Secondary Prevention: DIAN-TU-001

Prevention efforts target amyloid beta (Aβ) in individuals after amyloid plaques are present in the brain.

DIAN-TU-001 Trial (Tau NexGen)

A Phase II/III Multicenter Randomized, Double-Blind, Placebo-Controlled Platform Trial of Potential Disease Modifying Therapies Utilizing Biomarker, Cognitive, and Clinical Endpoints in Dominantly Inherited Alzheimer’s Disease.

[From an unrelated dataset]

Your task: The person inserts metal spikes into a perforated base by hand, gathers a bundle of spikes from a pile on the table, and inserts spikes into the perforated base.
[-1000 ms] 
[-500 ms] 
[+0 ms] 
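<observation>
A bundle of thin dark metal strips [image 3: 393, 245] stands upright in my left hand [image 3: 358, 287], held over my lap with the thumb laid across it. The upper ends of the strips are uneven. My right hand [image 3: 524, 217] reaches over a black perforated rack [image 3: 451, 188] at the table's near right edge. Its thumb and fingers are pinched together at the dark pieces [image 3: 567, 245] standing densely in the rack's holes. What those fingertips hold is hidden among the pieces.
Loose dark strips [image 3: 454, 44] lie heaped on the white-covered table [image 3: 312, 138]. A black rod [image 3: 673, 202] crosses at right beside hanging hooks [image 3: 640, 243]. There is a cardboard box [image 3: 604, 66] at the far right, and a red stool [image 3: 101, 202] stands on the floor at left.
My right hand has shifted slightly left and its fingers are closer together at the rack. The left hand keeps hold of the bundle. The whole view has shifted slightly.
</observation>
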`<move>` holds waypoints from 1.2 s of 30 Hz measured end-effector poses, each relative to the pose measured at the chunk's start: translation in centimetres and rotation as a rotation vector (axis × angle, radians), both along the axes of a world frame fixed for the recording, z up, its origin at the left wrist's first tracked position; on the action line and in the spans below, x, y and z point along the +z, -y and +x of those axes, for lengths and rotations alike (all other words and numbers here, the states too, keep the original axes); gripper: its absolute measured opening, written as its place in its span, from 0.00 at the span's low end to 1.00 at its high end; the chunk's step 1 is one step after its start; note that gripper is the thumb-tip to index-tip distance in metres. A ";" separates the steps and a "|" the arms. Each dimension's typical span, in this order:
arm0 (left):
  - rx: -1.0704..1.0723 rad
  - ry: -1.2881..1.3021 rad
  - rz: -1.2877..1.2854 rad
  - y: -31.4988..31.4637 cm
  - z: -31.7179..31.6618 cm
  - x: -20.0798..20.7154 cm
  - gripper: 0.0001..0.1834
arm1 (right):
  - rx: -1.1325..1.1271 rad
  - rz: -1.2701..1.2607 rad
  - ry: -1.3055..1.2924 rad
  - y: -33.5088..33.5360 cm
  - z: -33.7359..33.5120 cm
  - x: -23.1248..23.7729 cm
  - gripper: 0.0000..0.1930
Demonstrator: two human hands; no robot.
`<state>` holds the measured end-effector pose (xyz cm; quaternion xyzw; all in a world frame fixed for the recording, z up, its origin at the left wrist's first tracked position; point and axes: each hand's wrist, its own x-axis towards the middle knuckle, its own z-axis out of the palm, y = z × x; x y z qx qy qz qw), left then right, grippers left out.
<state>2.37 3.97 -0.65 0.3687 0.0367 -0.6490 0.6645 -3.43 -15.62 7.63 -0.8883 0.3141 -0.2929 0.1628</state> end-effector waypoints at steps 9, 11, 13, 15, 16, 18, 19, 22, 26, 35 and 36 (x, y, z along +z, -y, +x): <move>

In 2012, the Dominantly Inherited Alzheimer Network Trials Unit (DIAN‐TU) at Washington University in St. Louis launched the first secondary prevention trial for Dominantly Inherited Alzheimer’s Disease (DIAD) families. The initial study drug arms tested in the trial were focused on amyloid-based therapies. In 2021, the DIAN-TU launched Tau Next Generation (Tau NexGen) prevention trial which will test three different experimental drugs focused on therapies that target tau.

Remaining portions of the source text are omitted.